Prompt: In the listing that follows, locate the line containing "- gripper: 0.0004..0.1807" and the line containing "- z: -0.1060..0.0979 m". Retype exactly those two lines and every line between them, and nothing more.
(Records supplied Opens)
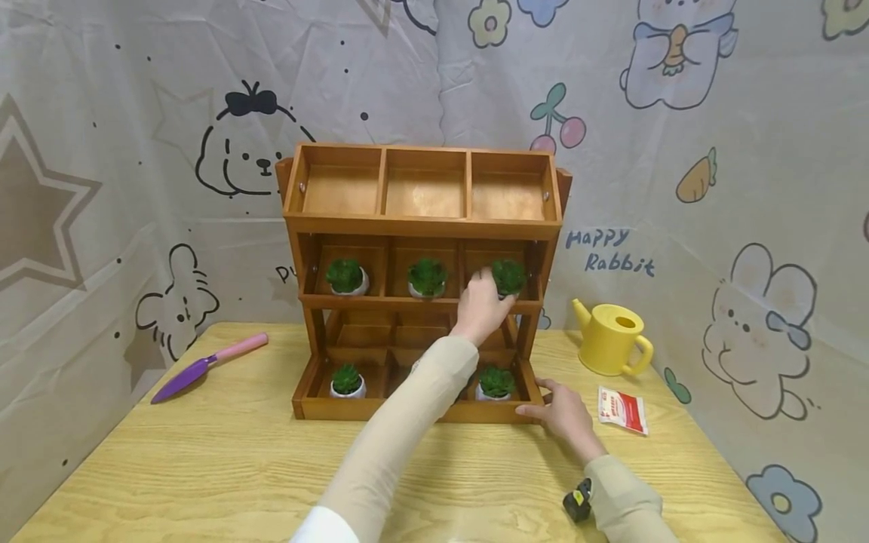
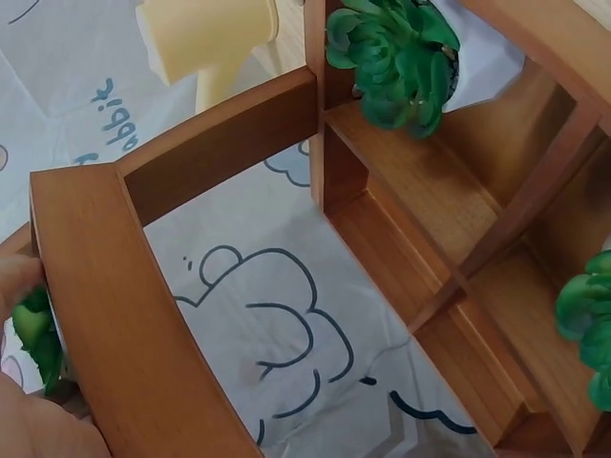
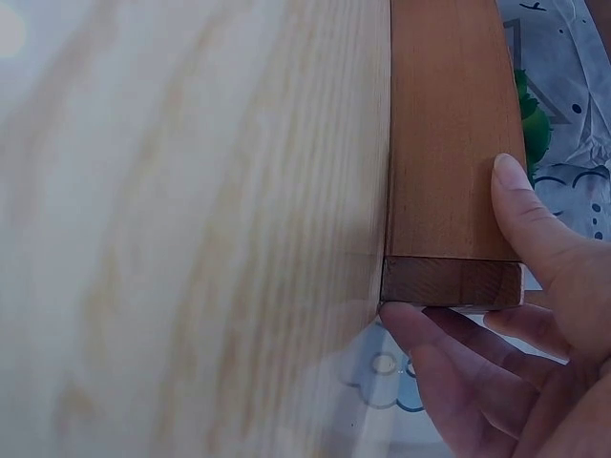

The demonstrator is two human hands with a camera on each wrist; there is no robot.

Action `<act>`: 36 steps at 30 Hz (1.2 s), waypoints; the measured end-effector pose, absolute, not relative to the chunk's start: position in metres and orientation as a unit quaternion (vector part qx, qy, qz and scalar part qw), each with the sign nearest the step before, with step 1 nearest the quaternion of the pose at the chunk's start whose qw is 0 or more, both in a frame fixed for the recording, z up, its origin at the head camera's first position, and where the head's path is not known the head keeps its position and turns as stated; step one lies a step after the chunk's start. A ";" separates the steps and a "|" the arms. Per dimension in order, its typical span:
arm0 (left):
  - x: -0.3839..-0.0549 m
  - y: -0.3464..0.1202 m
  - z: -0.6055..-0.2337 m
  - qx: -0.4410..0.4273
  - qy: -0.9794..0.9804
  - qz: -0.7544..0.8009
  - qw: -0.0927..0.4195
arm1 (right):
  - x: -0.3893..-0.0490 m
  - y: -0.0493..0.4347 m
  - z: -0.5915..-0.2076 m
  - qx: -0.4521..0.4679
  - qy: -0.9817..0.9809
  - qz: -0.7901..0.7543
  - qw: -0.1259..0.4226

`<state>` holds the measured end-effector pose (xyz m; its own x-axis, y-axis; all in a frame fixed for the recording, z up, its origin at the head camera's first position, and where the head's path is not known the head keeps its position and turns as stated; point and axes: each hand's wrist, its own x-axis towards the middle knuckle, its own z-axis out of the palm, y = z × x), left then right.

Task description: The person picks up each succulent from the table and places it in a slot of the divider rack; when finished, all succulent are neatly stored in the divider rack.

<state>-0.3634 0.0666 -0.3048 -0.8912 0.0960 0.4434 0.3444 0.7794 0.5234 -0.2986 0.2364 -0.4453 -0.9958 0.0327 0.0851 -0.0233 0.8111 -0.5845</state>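
Observation:
A three-tier wooden plant shelf [image 1: 421, 228] stands on the table. In the right compartment of its middle tier sits a potted succulent [image 1: 509, 276] with a white pot. My left hand [image 1: 480, 305] reaches over the tier's front board and holds this succulent, its fingers and thumb around the plant at the left edge of the left wrist view. Part of the pot is hidden behind the board. Low down, my right hand [image 1: 562, 413] grips the shelf's bottom front right corner, its thumb [image 3: 520, 196] over the front board and fingers curled round the end.
More potted succulents stand in the middle tier, one on the left [image 1: 346, 277] and one central [image 1: 427, 278]; others occupy the bottom tier. A yellow watering can [image 1: 613, 339] and a red-white packet [image 1: 622, 410] lie right. A purple trowel [image 1: 193, 375] lies left.

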 end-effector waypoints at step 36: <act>-0.248 0.027 -0.306 -0.306 -0.831 -0.341 0.317 | -0.297 0.235 -0.445 0.001 -0.952 0.302 0.038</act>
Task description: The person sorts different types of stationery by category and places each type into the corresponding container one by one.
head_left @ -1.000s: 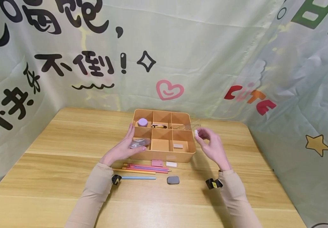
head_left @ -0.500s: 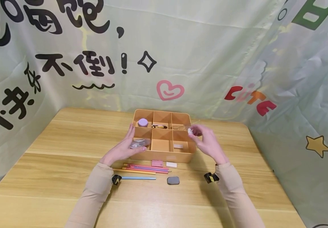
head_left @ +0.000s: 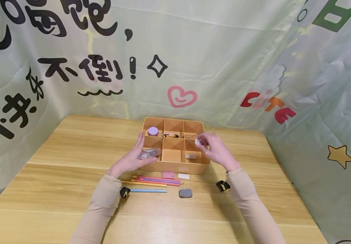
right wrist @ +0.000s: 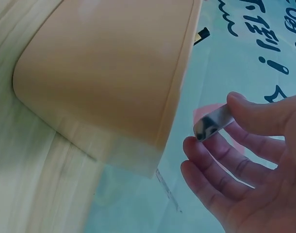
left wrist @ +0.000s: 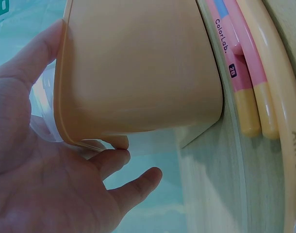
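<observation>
A light-orange desk organizer (head_left: pixel 172 166) with several compartments stands mid-table. My left hand (head_left: pixel 129 160) rests on its front left corner, fingers straight along the side and thumb over the front rim. Just by that thumb, a clear plastic item (head_left: pixel 149 153) lies in the front left compartment. My right hand (head_left: pixel 219 151) pinches a small block (right wrist: pixel 213 122), whitish from above and silvery in the right wrist view, between thumb and fingers. It is held above the front right compartment, where a small white eraser-like block (head_left: pixel 190 156) lies.
Behind are a purple-lidded round item (head_left: pixel 153 131), a black-and-yellow item (head_left: pixel 170 135) and clear ruler-like pieces (head_left: pixel 190 137). In front lie pencils (head_left: pixel 155 180), a blue stick (head_left: pixel 148 190), a pink block (head_left: pixel 168 175), a white block (head_left: pixel 183 176) and a grey block (head_left: pixel 185 193).
My right hand has moved left with the small block, from beside the organizer's right edge to above its front right compartment. The left hand stays where it was.
</observation>
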Demonstrator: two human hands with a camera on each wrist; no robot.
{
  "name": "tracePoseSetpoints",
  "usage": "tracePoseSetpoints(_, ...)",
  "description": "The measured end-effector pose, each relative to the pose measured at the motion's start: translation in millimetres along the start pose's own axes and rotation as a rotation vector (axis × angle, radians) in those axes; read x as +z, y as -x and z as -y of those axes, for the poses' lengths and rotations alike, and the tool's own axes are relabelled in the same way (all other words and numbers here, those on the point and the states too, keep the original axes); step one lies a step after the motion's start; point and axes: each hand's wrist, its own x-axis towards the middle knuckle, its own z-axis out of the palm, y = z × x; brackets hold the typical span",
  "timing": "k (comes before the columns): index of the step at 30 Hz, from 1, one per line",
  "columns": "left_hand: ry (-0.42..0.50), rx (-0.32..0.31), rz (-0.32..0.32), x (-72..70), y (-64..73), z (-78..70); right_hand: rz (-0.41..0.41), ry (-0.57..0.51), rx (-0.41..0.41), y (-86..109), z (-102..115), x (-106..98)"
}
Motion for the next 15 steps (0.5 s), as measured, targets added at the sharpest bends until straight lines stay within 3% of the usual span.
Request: tracePoseSetpoints(15, 0.007, -0.006, 0.004, -0.3, 0.3, -1.5, 0.118, 0.145, -0.066, -12.5, 7.0, 4.8)
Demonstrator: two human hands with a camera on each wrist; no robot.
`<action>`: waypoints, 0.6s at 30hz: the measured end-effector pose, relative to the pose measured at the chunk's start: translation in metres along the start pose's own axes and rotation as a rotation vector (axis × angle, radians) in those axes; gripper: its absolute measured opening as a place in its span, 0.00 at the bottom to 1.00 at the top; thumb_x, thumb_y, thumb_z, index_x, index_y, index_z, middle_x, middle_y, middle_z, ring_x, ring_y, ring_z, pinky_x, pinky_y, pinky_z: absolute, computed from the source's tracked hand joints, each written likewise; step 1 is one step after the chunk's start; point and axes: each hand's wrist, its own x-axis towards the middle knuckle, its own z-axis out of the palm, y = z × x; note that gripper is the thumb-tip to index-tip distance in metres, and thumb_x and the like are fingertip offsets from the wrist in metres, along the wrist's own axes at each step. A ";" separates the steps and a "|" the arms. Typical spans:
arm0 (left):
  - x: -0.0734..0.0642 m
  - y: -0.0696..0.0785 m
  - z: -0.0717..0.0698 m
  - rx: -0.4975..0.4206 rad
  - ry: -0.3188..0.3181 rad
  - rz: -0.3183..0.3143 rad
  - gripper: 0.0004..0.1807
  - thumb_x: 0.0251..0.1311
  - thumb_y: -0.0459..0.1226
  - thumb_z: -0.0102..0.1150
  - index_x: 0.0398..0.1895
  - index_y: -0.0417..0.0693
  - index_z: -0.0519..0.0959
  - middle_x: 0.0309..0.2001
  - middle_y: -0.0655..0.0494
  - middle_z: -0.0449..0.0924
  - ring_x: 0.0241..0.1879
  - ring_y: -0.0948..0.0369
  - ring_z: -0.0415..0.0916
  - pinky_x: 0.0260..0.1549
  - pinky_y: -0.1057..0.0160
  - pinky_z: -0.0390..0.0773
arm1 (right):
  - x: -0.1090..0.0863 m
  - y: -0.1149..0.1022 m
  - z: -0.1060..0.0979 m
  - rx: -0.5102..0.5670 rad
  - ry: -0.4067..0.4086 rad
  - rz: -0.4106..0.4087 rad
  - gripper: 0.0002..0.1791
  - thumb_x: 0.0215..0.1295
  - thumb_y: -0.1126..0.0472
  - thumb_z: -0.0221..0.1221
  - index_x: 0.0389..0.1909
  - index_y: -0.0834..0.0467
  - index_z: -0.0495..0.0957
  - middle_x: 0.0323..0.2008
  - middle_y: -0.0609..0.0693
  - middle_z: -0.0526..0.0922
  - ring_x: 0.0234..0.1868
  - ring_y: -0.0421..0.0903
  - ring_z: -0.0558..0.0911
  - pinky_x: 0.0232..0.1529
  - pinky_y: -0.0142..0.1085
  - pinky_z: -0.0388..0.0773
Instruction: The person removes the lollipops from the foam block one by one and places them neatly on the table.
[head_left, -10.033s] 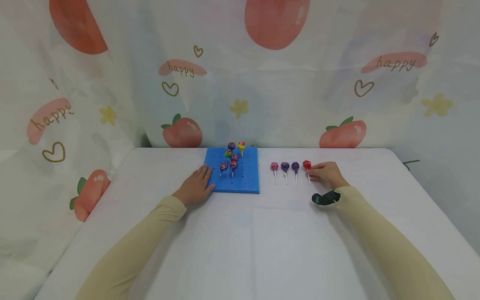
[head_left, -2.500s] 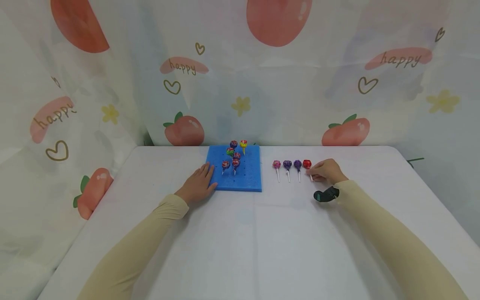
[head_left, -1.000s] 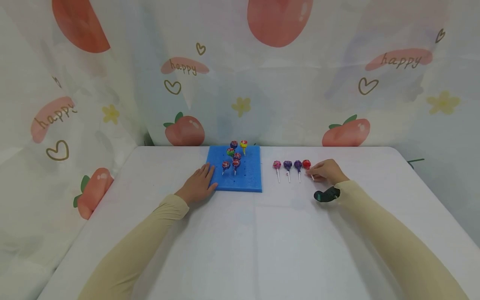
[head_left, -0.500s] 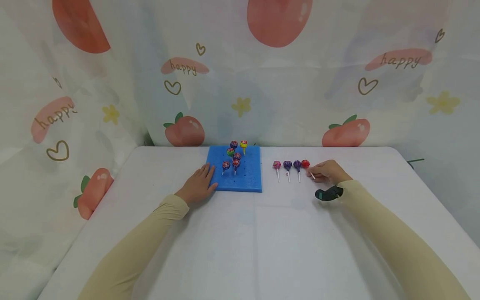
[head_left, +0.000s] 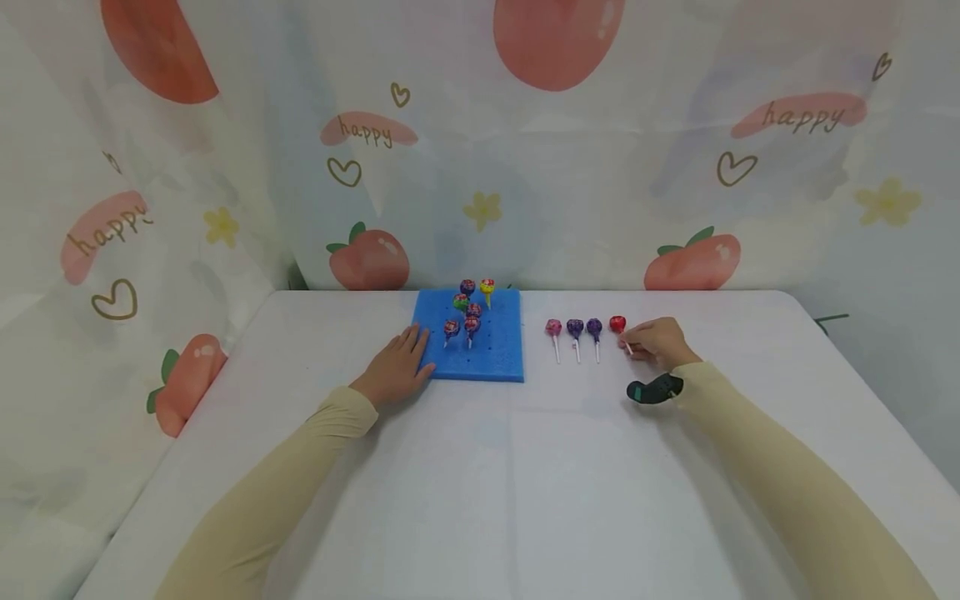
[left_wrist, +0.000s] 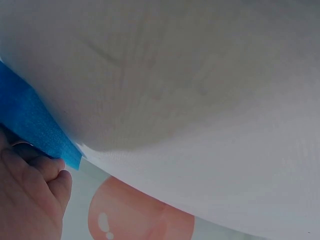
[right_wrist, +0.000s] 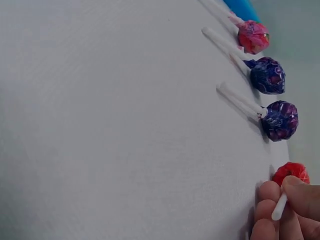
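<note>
My left hand (head_left: 393, 367) rests with straight fingers on the left edge of a blue foam board (head_left: 495, 358) dotted with small holes. Several wrapped lollipops stand in that board, among them a yellow one (head_left: 487, 285) and a green one (head_left: 460, 302). To the right, my right hand (head_left: 657, 342) pinches the white stick of a red lollipop (right_wrist: 291, 172) between thumb and fingers. Left of it lie two purple lollipops (right_wrist: 280, 121) and a pink lollipop (right_wrist: 254, 37) in a row, sticks pointing toward me.
A white-covered table (head_left: 465, 475) bears everything. Behind it hangs a pale curtain (head_left: 570, 192) printed with peaches, hearts and the word happy. A dark device (head_left: 654, 389) sits at my right wrist.
The red lollipop's head first shifts left toward the nearest purple one, its stick tilting, then moves back right, leaving a wider gap. My left hand and the foam board stay put.
</note>
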 end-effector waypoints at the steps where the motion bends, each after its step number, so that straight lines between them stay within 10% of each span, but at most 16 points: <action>1: 0.000 0.000 0.000 0.002 0.003 0.003 0.37 0.70 0.51 0.38 0.72 0.34 0.49 0.73 0.36 0.46 0.74 0.44 0.44 0.71 0.49 0.52 | 0.001 0.000 0.000 -0.017 0.012 -0.005 0.22 0.65 0.62 0.56 0.55 0.72 0.72 0.21 0.42 0.78 0.25 0.37 0.76 0.30 0.25 0.80; 18: -0.002 0.001 -0.002 -0.010 -0.007 0.004 0.38 0.70 0.52 0.37 0.72 0.34 0.48 0.73 0.36 0.45 0.74 0.45 0.43 0.71 0.49 0.51 | -0.001 -0.006 0.001 -0.239 -0.080 -0.053 0.23 0.63 0.56 0.59 0.50 0.72 0.76 0.21 0.46 0.78 0.24 0.40 0.76 0.29 0.24 0.78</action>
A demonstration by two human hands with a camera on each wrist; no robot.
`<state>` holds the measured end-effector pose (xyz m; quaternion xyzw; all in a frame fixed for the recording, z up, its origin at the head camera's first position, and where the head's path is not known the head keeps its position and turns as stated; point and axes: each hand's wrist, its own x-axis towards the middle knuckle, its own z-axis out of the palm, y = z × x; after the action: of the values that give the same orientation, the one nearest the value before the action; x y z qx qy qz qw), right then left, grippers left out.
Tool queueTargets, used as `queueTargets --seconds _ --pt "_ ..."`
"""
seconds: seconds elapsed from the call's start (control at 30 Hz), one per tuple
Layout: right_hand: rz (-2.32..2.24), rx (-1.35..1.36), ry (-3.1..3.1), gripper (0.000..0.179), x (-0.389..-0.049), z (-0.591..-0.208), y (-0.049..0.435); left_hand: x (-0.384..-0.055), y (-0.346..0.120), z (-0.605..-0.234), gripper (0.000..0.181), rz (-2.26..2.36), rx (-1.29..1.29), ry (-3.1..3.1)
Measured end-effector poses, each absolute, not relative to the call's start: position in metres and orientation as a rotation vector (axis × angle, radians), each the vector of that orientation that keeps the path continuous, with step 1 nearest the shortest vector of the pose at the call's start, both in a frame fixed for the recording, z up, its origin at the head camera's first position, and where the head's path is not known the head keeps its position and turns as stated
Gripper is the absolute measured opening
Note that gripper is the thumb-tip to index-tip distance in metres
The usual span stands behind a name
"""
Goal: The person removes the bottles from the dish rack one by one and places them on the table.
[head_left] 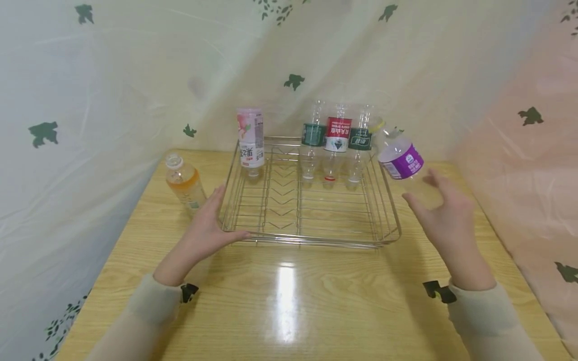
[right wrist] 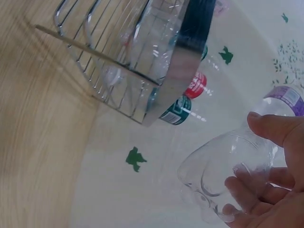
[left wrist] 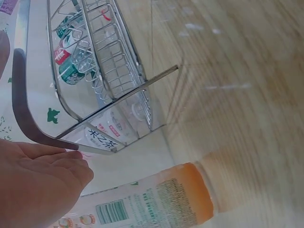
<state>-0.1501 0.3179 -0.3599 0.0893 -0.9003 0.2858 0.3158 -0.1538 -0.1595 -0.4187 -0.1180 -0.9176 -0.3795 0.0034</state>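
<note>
My right hand (head_left: 447,210) holds a clear plastic bottle with a purple label (head_left: 403,161), tilted at the rack's right side, its yellow-ringed neck towards the upper left. In the right wrist view, thumb and fingers curve round the clear bottle (right wrist: 223,164). A metal wire rack (head_left: 334,238) stands on the table. At its front left corner, my left hand (head_left: 205,225) rests spread against the rim, fingers along the side and thumb along the front. Close by, outside the rack, is a bottle of orange drink (head_left: 185,185), also visible in the left wrist view.
Inside the rack, a pink-and-white bottle (head_left: 251,138) stands neck down at the back left. Three clear bottles, two green-labelled and one red-labelled (head_left: 337,134), stand neck down at the back right. Behind the wooden table (head_left: 253,296) hangs a leaf-patterned cloth (head_left: 217,65).
</note>
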Motion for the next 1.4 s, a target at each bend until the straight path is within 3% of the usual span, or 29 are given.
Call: queueTargets --seconds 0.23,0.87,1.4 --pt "0.845 0.104 -2.413 0.074 -0.155 -0.37 0.333 -0.154 -0.162 -0.422 0.137 -1.199 -0.35 -2.902" --pt "1.347 -0.174 -2.529 0.06 -0.179 -0.416 0.367 -0.153 -0.164 -0.429 0.134 -1.257 -0.286 -2.887" --pt "1.332 -0.14 -2.644 0.078 -0.185 -0.442 0.375 -0.154 -0.163 -0.432 0.134 -1.263 -0.287 -2.881"
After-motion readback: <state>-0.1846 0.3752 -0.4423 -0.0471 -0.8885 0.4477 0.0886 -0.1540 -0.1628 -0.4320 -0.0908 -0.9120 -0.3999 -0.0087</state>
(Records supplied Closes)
Solution for this exercise:
  - gripper: 0.0004..0.1807
  - thumb_x: 0.0251..0.1311
  - thumb_y: -0.0459..0.1226
  - thumb_z: -0.0102..0.1150
  - index_x: 0.0398..0.1895
  - index_y: -0.0417..0.0693
  - index_z: -0.0519..0.0959
  - middle_x: 0.0309..0.2001
  - middle_y: -0.0655..0.0494
  - middle_z: -0.0449..0.0924
  - ring_x: 0.0241..0.1879
  - ring_y: -0.0948..0.0369
  - ring_z: -0.0415..0.0916
  - pinky_x: 0.0260..0.1549
  - pinky_y: -0.1057..0.0160
  - pinky_z: -0.0390..0.0773
arm1 (right):
  - x: -0.1090..0.0863 m
  - y: -0.1149..0.1022 m
  - z: -0.1060..0.0979 m

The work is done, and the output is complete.